The choice was easy for me, as Trish would want me to save the doctors, and at that point I felt that I cared more about what she thought of me than having her.   She is, effectively, the good moral compass for your character.  How well this works is questionable, as some of my later research implies that she’s not well liked or established. My playthrough latched onto her, perhaps because I identified with her grief and anger, and saw it as a natural process. Miss that though, and she’s capricious and annoying.

Happy with the movie that played after saving the doctors, and getting absolution from Trish, I continued on the game.  Last night, I finished it.  The in-game movie ending describes how the villain had killed Trish in order to make you a better hero made sense, but it had my mind working a bit.  That might not have happened, right?

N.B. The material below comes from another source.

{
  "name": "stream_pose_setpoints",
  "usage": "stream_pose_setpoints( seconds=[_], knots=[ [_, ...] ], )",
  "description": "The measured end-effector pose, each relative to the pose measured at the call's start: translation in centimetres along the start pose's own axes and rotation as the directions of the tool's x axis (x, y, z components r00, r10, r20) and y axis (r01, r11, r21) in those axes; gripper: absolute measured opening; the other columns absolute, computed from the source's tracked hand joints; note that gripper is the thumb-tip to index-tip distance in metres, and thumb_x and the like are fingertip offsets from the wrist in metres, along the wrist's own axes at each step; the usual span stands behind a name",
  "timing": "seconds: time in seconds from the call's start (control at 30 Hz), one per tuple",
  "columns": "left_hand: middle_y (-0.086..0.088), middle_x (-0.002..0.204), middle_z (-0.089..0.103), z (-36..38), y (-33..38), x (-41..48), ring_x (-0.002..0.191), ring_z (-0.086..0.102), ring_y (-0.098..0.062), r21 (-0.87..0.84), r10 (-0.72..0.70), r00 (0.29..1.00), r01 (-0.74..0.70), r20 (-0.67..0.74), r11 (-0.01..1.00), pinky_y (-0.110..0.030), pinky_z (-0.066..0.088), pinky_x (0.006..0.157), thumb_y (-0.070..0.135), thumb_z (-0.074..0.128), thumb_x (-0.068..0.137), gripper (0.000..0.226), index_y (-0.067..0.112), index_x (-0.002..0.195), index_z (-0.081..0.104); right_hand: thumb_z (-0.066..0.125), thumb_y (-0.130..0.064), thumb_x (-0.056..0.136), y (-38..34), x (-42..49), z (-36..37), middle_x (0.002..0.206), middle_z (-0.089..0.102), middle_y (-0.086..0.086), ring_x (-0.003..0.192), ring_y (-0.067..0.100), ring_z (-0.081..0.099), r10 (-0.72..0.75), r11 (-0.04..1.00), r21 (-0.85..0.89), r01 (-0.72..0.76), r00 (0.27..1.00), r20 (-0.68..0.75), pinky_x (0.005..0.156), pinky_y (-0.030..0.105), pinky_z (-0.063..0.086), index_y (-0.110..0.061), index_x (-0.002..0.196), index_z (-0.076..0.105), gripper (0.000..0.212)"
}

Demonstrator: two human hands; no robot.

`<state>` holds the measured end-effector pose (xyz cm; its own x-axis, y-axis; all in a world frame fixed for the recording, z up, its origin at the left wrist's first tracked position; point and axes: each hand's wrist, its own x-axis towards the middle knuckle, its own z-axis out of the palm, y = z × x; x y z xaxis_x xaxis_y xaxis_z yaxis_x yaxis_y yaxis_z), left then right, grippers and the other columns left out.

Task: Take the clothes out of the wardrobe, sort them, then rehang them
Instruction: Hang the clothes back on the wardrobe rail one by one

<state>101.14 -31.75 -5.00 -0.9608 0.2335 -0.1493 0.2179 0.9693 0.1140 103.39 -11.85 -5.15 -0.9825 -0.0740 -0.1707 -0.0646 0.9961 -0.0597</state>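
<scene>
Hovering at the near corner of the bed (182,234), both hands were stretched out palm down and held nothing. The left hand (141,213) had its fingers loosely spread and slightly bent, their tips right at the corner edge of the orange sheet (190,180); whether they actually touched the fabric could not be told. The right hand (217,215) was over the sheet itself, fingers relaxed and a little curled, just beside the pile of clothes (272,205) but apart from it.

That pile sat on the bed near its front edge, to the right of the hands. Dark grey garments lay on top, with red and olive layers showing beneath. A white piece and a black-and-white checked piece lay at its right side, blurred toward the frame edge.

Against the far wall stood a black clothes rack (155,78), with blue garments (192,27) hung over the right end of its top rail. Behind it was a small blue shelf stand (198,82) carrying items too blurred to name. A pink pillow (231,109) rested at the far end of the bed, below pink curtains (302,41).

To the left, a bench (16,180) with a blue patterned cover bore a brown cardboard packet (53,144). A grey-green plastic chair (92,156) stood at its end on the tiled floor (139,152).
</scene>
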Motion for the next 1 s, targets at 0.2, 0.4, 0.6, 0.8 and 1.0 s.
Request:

I might have saved Trish?

That interested the programmer in me, so I did a bit of research both on the two endings (good vs evil) and on the different ways the Trish Vs Doctors mission works out.  The developers of the game set up a Magician’s Choice with this mission.

For those not familiar with it, it’s a card force technique where you change what you do based on the choice of the audience assistant.  If you have two cards, one in your left and one on your right, and you want to be certain that the assisatant gets the one in your right, you have them pick a card.  If they pick the left hand card you say, “Okay, I’ll keep the one you picked,” and hand them the right card.  If they pick the right card, you just hand it to them, “Here’s the card you picked!”

This is a great trick when everyone knows what the card is except for the assistant, and if you do it well and quickly enough, it looks like the assistant picked the card, when instead you’ve guided them to it all along.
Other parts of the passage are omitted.